Add 5 parts of ion-exchanged water and 90 parts of ion-exchanged water, raise the temperature while stirring at 90 r-p, m, and when it reaches 45°C, add 0.25 parts of potassium persulfate. From then on, keep the temperature constant at 45°C. The polymerization reaction was carried out in a controlled manner, and when the polymerization conversion rate reached 90%, the reaction was stopped by adding 1 part of diethylhydroxyamine O-1, and the unreacted monomer was substantially distilled off by steam distillation.

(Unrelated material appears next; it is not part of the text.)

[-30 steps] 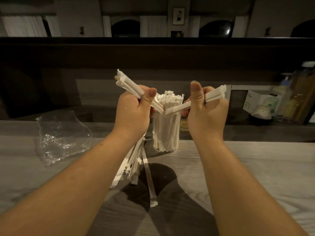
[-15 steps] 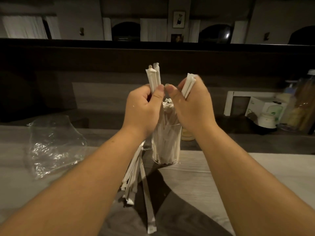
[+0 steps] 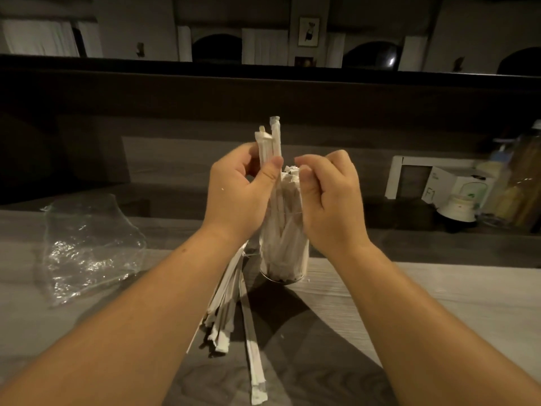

Thus, IS polymer latex 4 was obtained.

89.2% of the particles had a particle size of 1,730 to 4,400X, and the ruel content was 78%. (6) 40th page 16
Insert the following sentence after "I got..." in the line.

"As a result of examining the composition distribution of acrylonitrile in the total free polymer for the obtained polymer B-1, it was found that the acrylonitrile content was continuously changing." (7) Same page 41, In the column for polymer rB-16J in Table 2, "85" in the "20 or more to less than 40" column was changed to "35".
”.

(8) Insert the following column under the rB-17J column in Table 2 on page 41.

(5)

Claims (1)

[Claims] A resin composition consisting of 5 to 90% by weight of polyphenylene ether, an aromatic vinyl compound, a vinyl cyanide compound, and, if necessary, other vinyl monomers copolymerizable with these in the presence or absence of a rubbery polymer. A composition comprising 95 to 10% by weight of a thermoplastic resin obtained by polymerizing components and 0 to 85% by weight of another styrenic resin, wherein the thermoplastic resin has a methyl ethyl ketone soluble content (total free polymer). 5
~100% by weight, and in the total free polymer (6)
The content of vinyl cyanide compound is 1 weight or more and 10 weight
The polymer component having a composition of less than 1 to 50 weight 1 (B) The polymer component having a composition of 10 wt % or more and less than 20 wt % of the vinyl cyan compound 1 to 70 i Amount 1 (C) of the vinyl cyan compound Contains 5-90% by weight of a polymer component having a composition of 20% by weight or more and less than 40% by weight, and 0-70% by weight of a polymer component having a composition of 40% by weight or more of a vinyl cyanide compound. A thermoplastic resin composition characterized in that the content of vinyl cyanide compound in the total free polymer is 10 to 40% by weight.